TO DO ▸
Scan the data that follows and count the lines with the string "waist"; answer with the count alone.

SOURCE MATERIAL ▸
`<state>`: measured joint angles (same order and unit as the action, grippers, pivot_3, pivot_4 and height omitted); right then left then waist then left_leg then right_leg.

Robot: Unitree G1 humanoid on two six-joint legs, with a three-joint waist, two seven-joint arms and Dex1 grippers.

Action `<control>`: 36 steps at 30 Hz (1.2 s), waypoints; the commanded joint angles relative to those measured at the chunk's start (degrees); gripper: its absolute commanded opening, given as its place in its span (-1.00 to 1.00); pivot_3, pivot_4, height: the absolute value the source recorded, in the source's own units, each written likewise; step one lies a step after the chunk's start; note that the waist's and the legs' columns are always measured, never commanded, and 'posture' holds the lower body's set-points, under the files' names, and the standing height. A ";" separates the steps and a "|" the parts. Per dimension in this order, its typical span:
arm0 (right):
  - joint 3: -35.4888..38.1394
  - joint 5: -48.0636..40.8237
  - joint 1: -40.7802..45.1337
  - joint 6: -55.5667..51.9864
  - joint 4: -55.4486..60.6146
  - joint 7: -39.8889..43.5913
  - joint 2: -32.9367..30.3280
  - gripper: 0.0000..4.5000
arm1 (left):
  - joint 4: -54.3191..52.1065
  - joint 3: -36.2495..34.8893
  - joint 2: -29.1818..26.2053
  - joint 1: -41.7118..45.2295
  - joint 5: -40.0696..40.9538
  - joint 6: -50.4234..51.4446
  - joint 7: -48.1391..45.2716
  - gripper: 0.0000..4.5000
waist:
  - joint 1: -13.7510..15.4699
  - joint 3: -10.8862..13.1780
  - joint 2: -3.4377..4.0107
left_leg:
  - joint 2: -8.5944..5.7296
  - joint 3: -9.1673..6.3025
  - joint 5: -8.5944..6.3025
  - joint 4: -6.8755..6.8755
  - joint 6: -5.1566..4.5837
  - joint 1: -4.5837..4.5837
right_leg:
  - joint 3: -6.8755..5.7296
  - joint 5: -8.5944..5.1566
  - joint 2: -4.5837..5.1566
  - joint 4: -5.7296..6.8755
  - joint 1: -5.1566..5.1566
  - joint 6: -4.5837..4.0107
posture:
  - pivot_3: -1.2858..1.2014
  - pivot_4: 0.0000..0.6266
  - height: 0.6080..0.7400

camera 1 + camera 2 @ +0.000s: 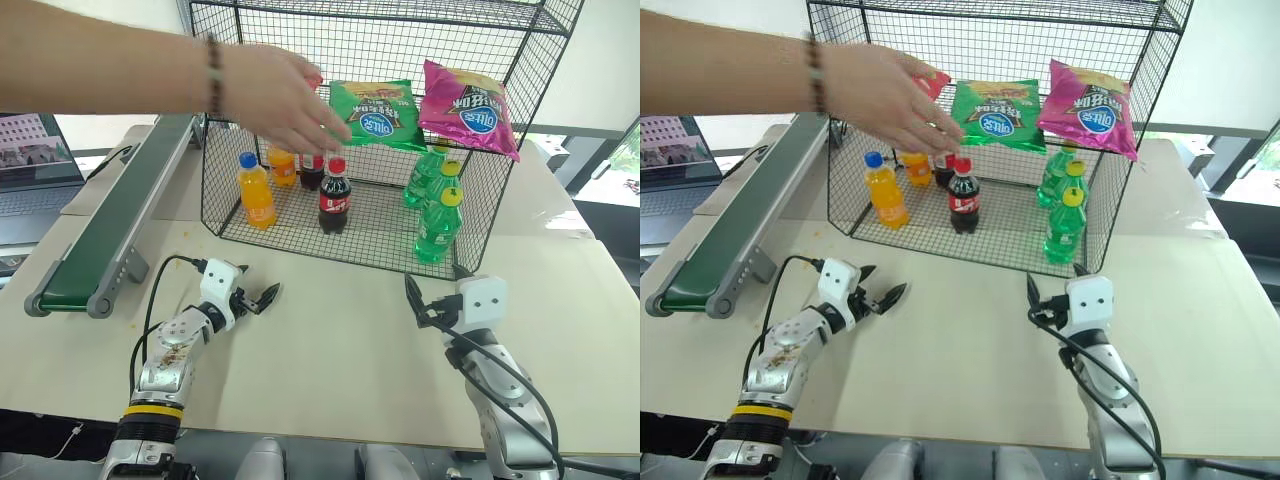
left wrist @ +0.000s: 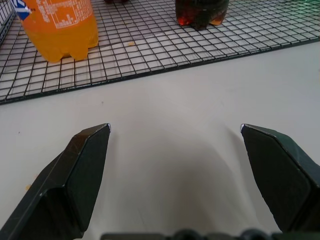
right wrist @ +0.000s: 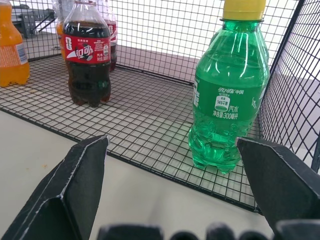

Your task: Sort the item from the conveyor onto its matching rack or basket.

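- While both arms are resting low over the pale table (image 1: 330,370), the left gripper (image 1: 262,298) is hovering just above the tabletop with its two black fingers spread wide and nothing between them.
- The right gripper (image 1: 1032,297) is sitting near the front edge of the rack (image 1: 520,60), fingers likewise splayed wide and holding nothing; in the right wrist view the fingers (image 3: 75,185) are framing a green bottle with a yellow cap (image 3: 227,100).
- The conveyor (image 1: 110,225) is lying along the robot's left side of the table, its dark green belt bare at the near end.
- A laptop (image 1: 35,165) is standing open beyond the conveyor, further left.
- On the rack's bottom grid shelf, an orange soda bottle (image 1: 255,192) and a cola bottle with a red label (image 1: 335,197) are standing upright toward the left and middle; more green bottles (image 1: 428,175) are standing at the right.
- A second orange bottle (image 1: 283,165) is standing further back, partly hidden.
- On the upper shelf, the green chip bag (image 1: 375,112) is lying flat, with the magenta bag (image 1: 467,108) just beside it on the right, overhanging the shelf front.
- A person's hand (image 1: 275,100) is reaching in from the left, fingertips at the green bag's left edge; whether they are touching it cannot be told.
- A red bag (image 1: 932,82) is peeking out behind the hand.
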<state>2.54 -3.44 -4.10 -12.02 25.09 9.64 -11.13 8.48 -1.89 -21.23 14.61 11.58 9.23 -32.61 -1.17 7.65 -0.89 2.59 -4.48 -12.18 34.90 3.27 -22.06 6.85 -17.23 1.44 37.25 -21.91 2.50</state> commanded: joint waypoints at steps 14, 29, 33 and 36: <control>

TASK SOLUTION ▸
4